» Assignment
Pick out the lines below that include the string "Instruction".

» The data
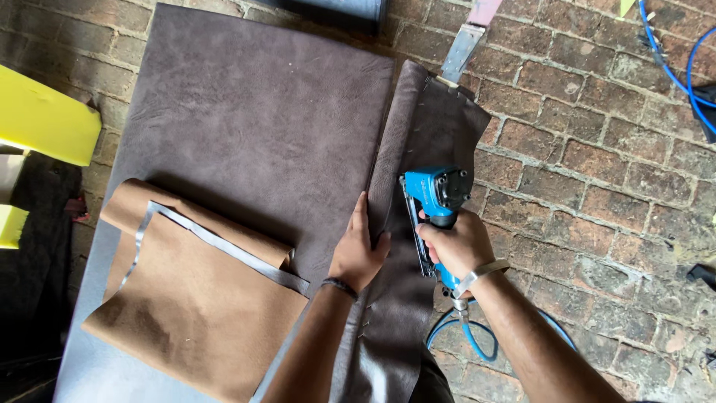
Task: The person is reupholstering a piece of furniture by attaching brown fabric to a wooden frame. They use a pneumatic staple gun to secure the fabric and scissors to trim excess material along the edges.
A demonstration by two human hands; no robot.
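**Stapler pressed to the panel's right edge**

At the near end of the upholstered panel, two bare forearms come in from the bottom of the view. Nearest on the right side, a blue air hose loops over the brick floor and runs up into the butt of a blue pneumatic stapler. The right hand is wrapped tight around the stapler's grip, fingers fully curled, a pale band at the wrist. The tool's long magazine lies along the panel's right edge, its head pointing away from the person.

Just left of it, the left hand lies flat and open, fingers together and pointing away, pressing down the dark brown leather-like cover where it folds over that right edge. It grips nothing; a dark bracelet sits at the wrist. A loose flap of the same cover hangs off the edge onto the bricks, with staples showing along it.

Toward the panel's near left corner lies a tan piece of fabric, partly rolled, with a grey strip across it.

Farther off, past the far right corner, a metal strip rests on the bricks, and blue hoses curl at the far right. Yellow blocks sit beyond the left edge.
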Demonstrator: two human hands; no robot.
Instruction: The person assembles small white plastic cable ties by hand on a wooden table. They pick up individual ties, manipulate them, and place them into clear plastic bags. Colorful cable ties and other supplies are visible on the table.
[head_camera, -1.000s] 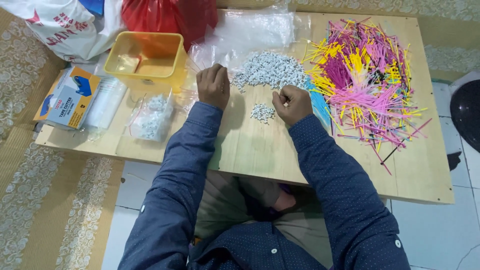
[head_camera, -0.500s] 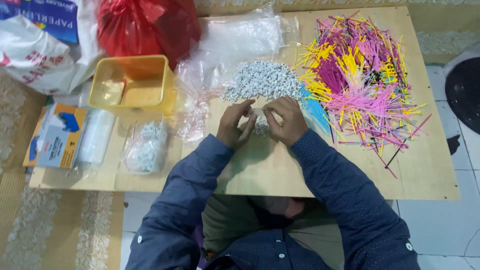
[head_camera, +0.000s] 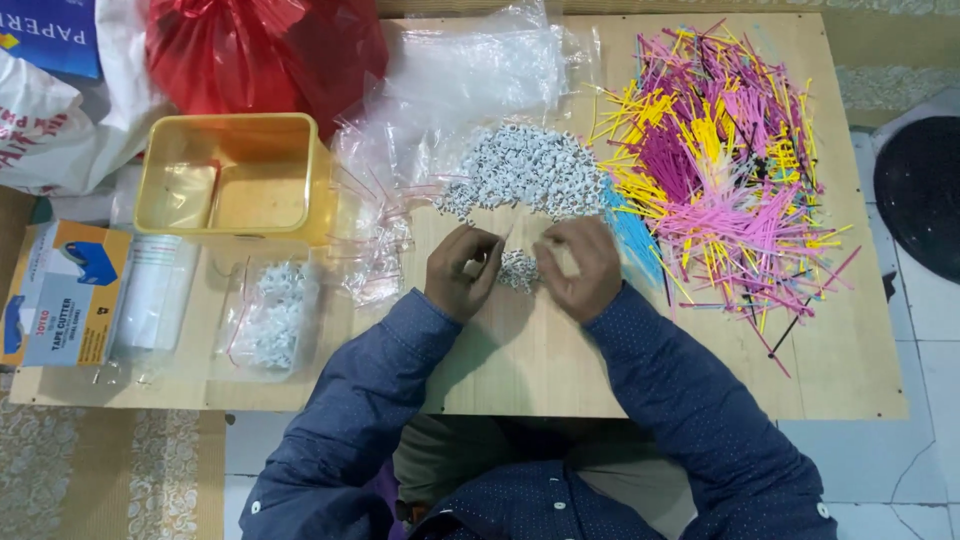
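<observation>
A big heap of small white beads (head_camera: 525, 170) lies on the wooden table (head_camera: 520, 370). Just in front of it sits a small cluster of the same beads (head_camera: 518, 270), between my two hands. My left hand (head_camera: 462, 272) is curled beside that cluster, fingertips pinched around a few white beads. My right hand (head_camera: 580, 265) rests on the other side, fingers bent down onto the cluster; whether it holds any bead is hidden. Both sleeves are dark blue.
A spread of pink, yellow and blue thin sticks (head_camera: 720, 170) covers the table's right side. At the left stand a yellow tub (head_camera: 235, 180), a clear bag of beads (head_camera: 268, 318), a cardboard box (head_camera: 65, 290), loose clear bags (head_camera: 470, 70) and a red bag (head_camera: 265, 50).
My hands came together from apart and closed in around the small bead cluster. The view has shifted slightly lower and to the left.
</observation>
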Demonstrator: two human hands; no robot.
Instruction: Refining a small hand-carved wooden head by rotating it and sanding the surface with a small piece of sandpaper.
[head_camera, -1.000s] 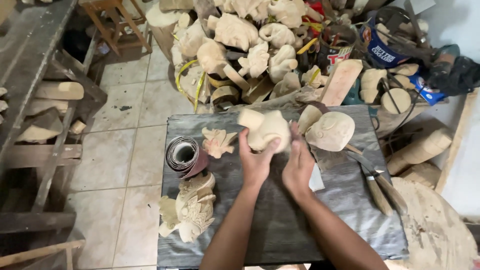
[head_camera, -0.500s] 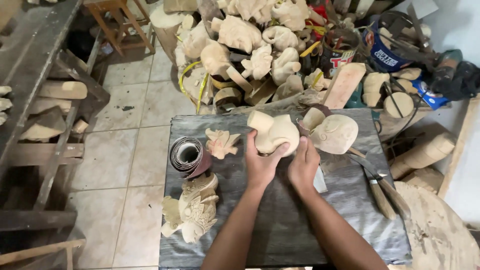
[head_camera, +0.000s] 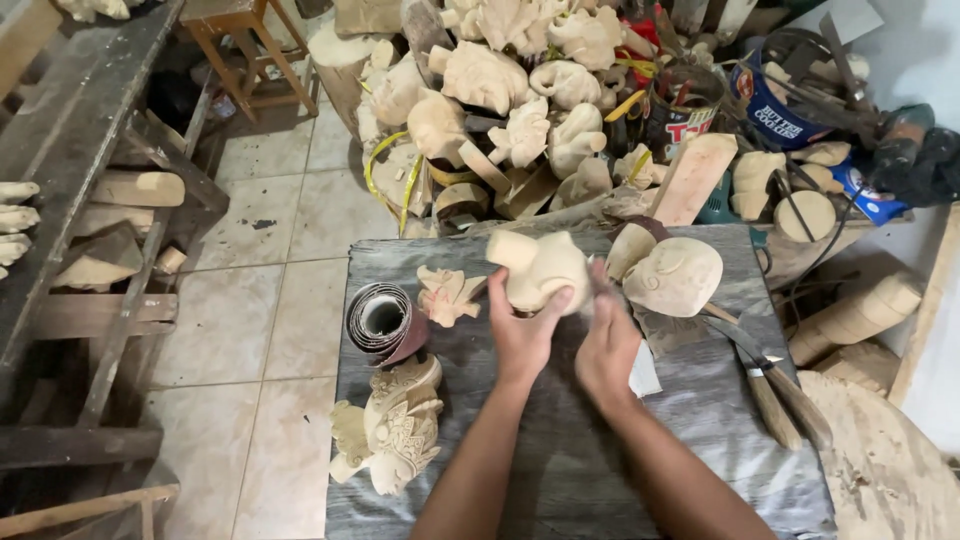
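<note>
My left hand (head_camera: 520, 335) grips a pale, rounded wooden carving (head_camera: 535, 268) from below, holding it above the grey work table (head_camera: 560, 470). My right hand (head_camera: 607, 345) presses against the carving's right side, its fingers blurred; what lies under them is hidden. Just right of it sit a round, smooth carved head (head_camera: 680, 275) and a smaller rounded piece (head_camera: 630, 247).
A sandpaper roll (head_camera: 383, 322), a small leaf-shaped carving (head_camera: 446, 294) and an ornate carved figure (head_camera: 392, 428) lie on the table's left side. Chisels with wooden handles (head_camera: 775, 390) lie to the right. A heap of raw carvings (head_camera: 500, 90) rises behind. Wooden racks stand at left.
The carving has stayed in my left hand while my right hand shifted along its right side. The view has drifted slightly.
</note>
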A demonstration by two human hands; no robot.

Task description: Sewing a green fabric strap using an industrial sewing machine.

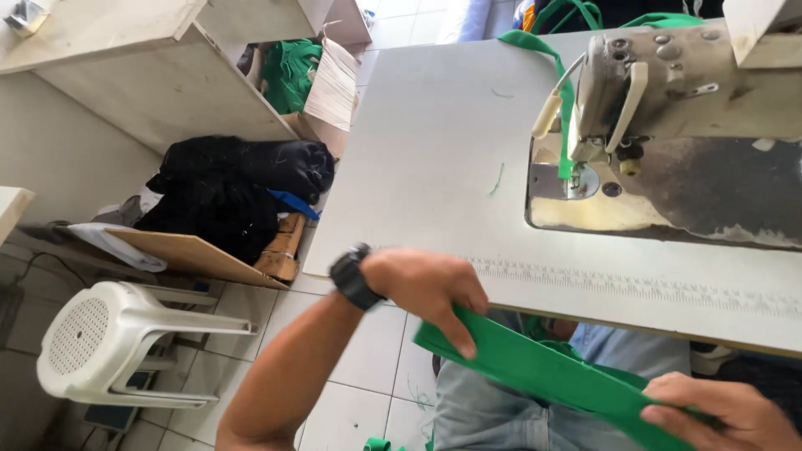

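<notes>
Right hand (723, 413) pinched the near end of the green strap (543, 367); left hand (430, 288) gripped the far end. Best held taut, flat, untwisted.

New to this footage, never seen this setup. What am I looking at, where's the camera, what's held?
One view, from a camera worn on the person's head, looking down. The left hand, with a black wristwatch, and the right hand hold a green fabric strip stretched between them over the lap. Ahead is a white table with a worn sewing machine; more green strap runs under its needle. Left, on the floor: an overturned white plastic stool and a pile of black cloth.
</notes>
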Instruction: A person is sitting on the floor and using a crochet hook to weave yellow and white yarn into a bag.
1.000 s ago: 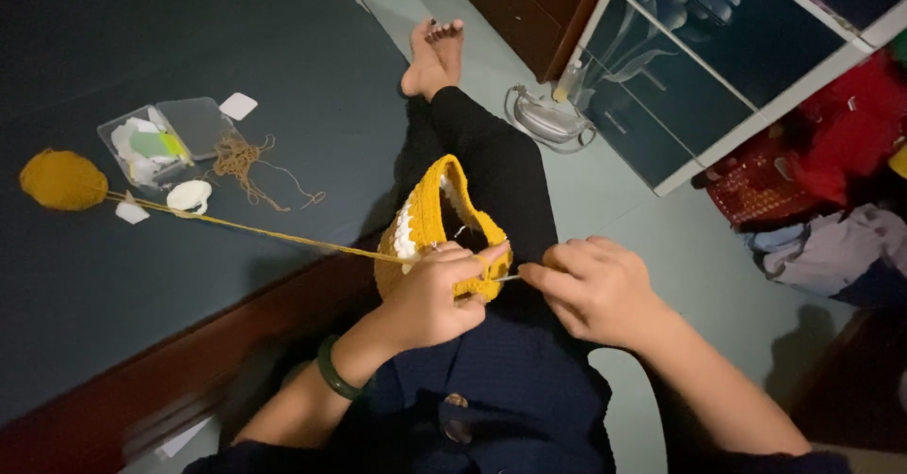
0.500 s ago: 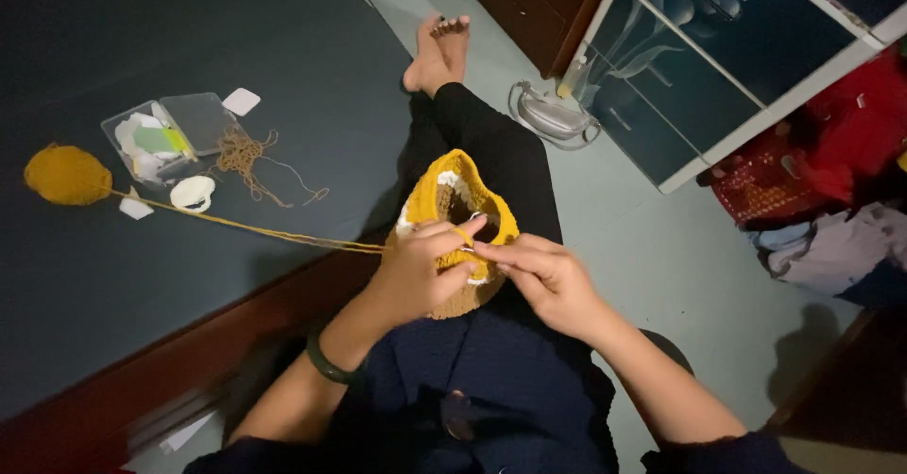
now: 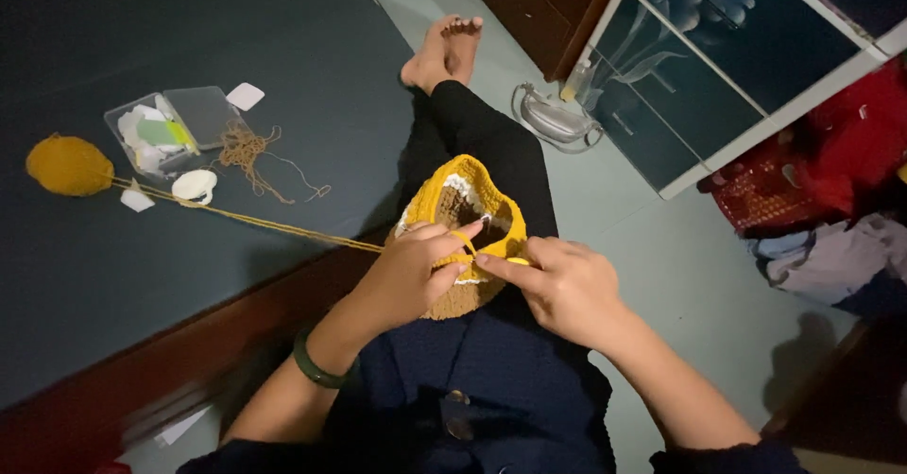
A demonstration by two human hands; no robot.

» Written reply
Instruction: The person assembles small white plastic cable ties by hand on a wooden table. They pick up individual ties, manipulate them, and place them into clear plastic bags. Colorful cable ties and other supplies are visible on the table.
Instruction: Refining a small hand-carved wooden head by rotating it and sanding the surface with a small piece of sandpaper.
Instruction: A person is sitting on the floor and using a crochet hook to weave yellow and white yarn into a bag.

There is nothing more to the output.